Kiss Kiss Bank Bank, un nom à retenir pour les amoureux des arts. On y trouve une quantité insoupçonnée de projets, tous plus intrigants les uns que les autres, qui attendent l’intérêt participatif de tout un chacun. Pour le plaisir de devenir mécène, même d’un montant minime, et voir, grâce à soi, un concert, un enregistrement, une pièce de théâtre, un film, etc., se réaliser. D’autant plus que la période se prête aux largesses.

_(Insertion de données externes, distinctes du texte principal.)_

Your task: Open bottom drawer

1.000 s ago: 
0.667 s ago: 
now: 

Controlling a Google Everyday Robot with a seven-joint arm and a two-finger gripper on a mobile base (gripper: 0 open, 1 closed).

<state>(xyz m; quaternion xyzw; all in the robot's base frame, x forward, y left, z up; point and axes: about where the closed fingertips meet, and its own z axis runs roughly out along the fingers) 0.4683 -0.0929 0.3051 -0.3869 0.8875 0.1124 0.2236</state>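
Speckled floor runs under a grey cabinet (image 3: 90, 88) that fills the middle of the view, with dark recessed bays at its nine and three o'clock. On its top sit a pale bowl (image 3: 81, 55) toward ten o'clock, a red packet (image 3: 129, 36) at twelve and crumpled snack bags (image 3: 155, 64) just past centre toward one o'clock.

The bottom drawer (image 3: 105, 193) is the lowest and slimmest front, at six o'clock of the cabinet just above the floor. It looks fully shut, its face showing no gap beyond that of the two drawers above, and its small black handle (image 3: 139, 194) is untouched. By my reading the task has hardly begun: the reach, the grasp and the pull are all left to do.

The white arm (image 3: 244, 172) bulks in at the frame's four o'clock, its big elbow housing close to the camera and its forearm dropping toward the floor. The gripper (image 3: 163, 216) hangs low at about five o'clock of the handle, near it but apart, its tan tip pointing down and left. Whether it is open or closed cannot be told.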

Dans ce foisonnement d’esquisses, il y a une proposition que nous défendons plus particulièrement, il s’agit du film de Philippe Reypens, "Eliot". Le réalisateur de "L’Or des anges", "Un peu de fièvre" et "Le Songe" termine un cycle sur la naissance des vocations en abordant sa passion du cinéma. Comment un adolescent, pris dans les pièges de la vie, se voit devenir cinéaste pour répondre à ses angoisses et trouver un sens à son existence. Après avoir touché le monde de la création musicale puis celui de la photographie, ses autres affections, Philippe Reypens se penche sur l’excitation que donne le pouvoir de s’inventer des personnages et des vies, créer des univers palpables le temps d’un tournage. Être Dieu quelques semaines durant. Malheureusement, pour la plupart des réalisateurs, l’attente avant la concrétisation peut être telle qu’elle risque d’éroder le désir. Ne voulant pas chuter dans l’angoisse du vide, Philippe Reypens a préféré l’insouciance du fait accompli : tourner son film, aux moindres coûts si possible, et faire confiance aux amis et amoureux du cinéma pour le finaliser; montage, étalonnage, mixage son, et autres arrangements.

Plus que quelques étapes avant de pouvoir montrer son rêve sur écran, avec, au générique, peut-être votre nom.